• Task instructions:
Transcribe word for word the lines spanning the line with "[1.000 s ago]" through the end of the records.

• Data for processing:
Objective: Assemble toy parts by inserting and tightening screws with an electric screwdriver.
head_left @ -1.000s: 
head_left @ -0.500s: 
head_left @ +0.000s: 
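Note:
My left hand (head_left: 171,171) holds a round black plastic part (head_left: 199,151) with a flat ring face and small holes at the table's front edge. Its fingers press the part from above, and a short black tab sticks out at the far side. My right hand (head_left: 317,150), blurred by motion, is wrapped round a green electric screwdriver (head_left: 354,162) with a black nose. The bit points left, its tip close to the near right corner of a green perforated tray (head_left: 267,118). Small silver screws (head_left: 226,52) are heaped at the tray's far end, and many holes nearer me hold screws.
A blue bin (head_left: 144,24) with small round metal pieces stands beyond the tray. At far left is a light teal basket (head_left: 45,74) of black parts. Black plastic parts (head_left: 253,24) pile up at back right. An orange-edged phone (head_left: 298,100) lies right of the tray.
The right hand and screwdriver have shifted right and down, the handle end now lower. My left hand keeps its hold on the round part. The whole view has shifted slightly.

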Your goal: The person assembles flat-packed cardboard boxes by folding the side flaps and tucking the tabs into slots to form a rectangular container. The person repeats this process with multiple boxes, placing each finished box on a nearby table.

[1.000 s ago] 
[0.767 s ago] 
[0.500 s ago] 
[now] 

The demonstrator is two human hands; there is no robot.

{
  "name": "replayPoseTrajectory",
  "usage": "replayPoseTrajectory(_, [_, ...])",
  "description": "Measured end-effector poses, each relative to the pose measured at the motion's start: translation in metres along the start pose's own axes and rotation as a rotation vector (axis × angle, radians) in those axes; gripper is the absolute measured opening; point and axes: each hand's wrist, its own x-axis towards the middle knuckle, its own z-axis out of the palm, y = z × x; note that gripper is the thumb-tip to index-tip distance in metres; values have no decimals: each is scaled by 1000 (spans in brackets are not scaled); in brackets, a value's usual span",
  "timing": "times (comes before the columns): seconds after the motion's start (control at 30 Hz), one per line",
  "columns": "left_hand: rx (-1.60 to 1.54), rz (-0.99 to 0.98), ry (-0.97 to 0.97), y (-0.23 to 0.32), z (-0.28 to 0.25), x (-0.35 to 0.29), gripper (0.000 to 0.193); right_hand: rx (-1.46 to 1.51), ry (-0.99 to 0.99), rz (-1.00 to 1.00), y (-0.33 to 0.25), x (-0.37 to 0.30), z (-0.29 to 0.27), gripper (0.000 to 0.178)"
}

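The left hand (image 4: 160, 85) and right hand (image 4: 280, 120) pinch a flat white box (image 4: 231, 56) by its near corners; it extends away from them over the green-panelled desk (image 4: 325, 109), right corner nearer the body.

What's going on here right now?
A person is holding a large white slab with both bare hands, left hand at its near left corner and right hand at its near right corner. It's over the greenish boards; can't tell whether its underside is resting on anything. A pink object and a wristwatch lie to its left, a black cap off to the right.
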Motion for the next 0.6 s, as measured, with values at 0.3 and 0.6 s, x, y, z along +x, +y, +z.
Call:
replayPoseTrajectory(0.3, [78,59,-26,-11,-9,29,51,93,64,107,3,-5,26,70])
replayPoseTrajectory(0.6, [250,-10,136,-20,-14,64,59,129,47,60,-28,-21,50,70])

• Written answer:
[1.000 s ago] 
[0.767 s ago] 
[0.500 s ago] 
[now] 

The demonstrator is two human hands; there is no robot.

{
  "name": "replayPoseTrajectory",
  "usage": "replayPoseTrajectory(_, [_, ...])",
  "description": "Measured end-effector poses, each relative to the pose measured at the motion's start: translation in metres along the start pose's own axes and rotation as a rotation vector (axis × angle, radians) in those axes; gripper is the absolute measured opening; point and axes: each hand's wrist, its own x-axis towards the middle knuckle, its own z-axis out of the palm, y = z × x; note that gripper is the thumb-tip to index-tip distance in metres; values have no decimals: each is scaled by 1000 (spans in brackets are not scaled); in brackets, a value's usual span",
  "timing": "times (comes before the columns): seconds after the motion's start (control at 30 Hz), one per line",
  "columns": "left_hand: rx (-1.60 to 1.54), rz (-0.99 to 0.98), ry (-0.97 to 0.97), y (-0.23 to 0.32), z (-0.28 to 0.25), x (-0.35 to 0.29), gripper (0.000 to 0.193); right_hand: rx (-1.46 to 1.51), ry (-0.99 to 0.99), rz (-1.00 to 1.00), y (-0.33 to 0.25), x (-0.37 to 0.30), z (-0.29 to 0.27), gripper (0.000 to 0.178)"
}

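The left hand (image 4: 160, 85) and right hand (image 4: 280, 120) pinch a flat white box (image 4: 231, 56) by its near corners; it extends away from them over the green-panelled desk (image 4: 325, 109), right corner nearer the body.

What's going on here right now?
A person is holding a large white slab with both bare hands, left hand at its near left corner and right hand at its near right corner. It's over the greenish boards; can't tell whether its underside is resting on anything. A pink object and a wristwatch lie to its left, a black cap off to the right.
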Motion for the next 0.6 s, as measured, with values at 0.3 and 0.6 s, x, y, z along +x, +y, +z.
Call:
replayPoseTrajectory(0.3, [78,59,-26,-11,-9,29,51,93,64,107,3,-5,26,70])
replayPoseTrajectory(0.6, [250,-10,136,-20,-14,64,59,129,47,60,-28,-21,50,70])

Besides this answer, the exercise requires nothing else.